Tre minuti e lo scambio tutto di prima degli ospiti sorprende i bianconeri sul palo lontano. Il solito Callejon scatta in leggerissimo offside e buca Neto. Nei dieci minuti che restano di tempo, la Juventus va vicina al pari con Mandzukic. Il suo piattone è respinto da Reina sui piedi di Lichtsteiner, la posizione è troppo defilata e il difensore spara sul tacco del portiere che, così, salva i suoi.

Serve molto di più per portare a casa la partita, lo svizzero lascia il posto a Cuadrado per la ripresa e Allegri torna al 4 2 3 1 che tante soddisfazioni sta regalando in questo periodo. E la Juve si trasforma. Un minuto e Dybala va via a sinistra, rientra ed è steso da Koulibaly. Il rigore è sacrosanto, l’argentino spiazza Reina e fa 1 a 1.

Cuadrado e Asamoah spingono sulle fasce, la palla gira più velocemente e il Napoli va in difficoltà. E’ solo l’intraprendenza di Rog a portare un po’ di scompiglio nella retroguardia juventina, brava a disinnescare il centrocampista in ogni occasione. Siamo oltre l’ora di gioco, il traversone da sinistra di Cuadrado è spizzato da Koulibaly con Reina in uscita. La palla li scavalca e diventa preda di Higuain, lestissimo a girarla in porta da posizione complicata.

Neanche quattro minuti e, sul corner del Napoli, Albiol crolla tra Pjanic e Bonucci. La ripartenza Juve è letale. Higuain allunga per la corsa di Dybala e poi palla a Cuadrado, travolto da Reina in uscita che sfiora appena la sfera. E’ il secondo penalty, trasformato da Dybala in fotocopia al primo. Solo ora la Juventus si placa, preferendo controllare un risultato, ora, a lei favorevole anche in vista del ritorno. Il Napoli è stanco e non impenserisce più di tanto Bonucci e compagni, riservando tutte le sue energie per il finale.

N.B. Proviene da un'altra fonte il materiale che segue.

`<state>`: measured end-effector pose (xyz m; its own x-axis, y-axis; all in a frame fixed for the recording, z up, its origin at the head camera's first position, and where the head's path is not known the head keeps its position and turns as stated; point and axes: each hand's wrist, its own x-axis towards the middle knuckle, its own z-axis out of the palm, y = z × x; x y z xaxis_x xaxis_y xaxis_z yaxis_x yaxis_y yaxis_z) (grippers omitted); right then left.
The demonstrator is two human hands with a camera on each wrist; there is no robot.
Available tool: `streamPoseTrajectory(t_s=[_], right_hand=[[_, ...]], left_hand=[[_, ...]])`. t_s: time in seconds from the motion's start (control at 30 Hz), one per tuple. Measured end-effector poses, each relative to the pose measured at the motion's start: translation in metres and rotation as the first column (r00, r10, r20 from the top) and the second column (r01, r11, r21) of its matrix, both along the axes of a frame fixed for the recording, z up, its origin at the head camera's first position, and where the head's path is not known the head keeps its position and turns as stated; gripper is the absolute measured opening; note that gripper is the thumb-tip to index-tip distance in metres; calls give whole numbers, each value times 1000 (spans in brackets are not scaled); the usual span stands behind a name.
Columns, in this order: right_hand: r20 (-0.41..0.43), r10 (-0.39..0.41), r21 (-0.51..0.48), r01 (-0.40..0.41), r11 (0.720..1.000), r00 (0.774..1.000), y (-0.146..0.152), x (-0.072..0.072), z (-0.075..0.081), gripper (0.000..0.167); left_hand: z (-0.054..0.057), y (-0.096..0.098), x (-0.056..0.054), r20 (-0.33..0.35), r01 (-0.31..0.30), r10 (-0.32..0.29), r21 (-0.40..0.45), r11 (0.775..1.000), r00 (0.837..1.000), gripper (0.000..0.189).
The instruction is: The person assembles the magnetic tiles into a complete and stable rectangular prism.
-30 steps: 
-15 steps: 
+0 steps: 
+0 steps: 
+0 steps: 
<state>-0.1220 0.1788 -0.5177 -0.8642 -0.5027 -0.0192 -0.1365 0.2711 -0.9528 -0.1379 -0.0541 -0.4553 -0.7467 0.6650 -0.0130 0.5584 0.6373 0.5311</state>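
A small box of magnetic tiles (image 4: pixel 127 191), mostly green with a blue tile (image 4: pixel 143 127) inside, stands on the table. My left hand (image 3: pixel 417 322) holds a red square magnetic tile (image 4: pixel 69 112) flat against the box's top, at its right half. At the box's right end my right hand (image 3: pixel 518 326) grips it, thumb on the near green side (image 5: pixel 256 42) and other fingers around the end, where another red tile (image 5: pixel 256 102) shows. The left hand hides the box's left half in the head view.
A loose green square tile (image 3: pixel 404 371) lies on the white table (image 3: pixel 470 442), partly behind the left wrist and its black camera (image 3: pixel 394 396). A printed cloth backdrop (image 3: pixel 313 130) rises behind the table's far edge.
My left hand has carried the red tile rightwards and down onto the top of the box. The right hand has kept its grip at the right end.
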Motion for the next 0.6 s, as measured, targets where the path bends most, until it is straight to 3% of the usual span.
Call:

Ma il risultato non cambia più. Con un secondo tempo di assoluto livello, la Juventus si impone per 3 a 1 anche se da qualche parte, come al solito, non si accetta il responso del campo. Nonostante un rigore (con annessa espulsione) negato alla Juve, un gol subito in (impercettibile, è vero) fuorigioco, un penalty preteso assolutamente inesistente e due tiri dagli undici metri ineccepibili, gli interventi della società sconfitta, del sindaco, di giornalisti schierati e persino scrittori insonni non si fanno attendere e continuano per giorni anche davanti all’evidenza dei fatti, ribadita da chi mantiene un pizzico di obiettività.  Problemi loro.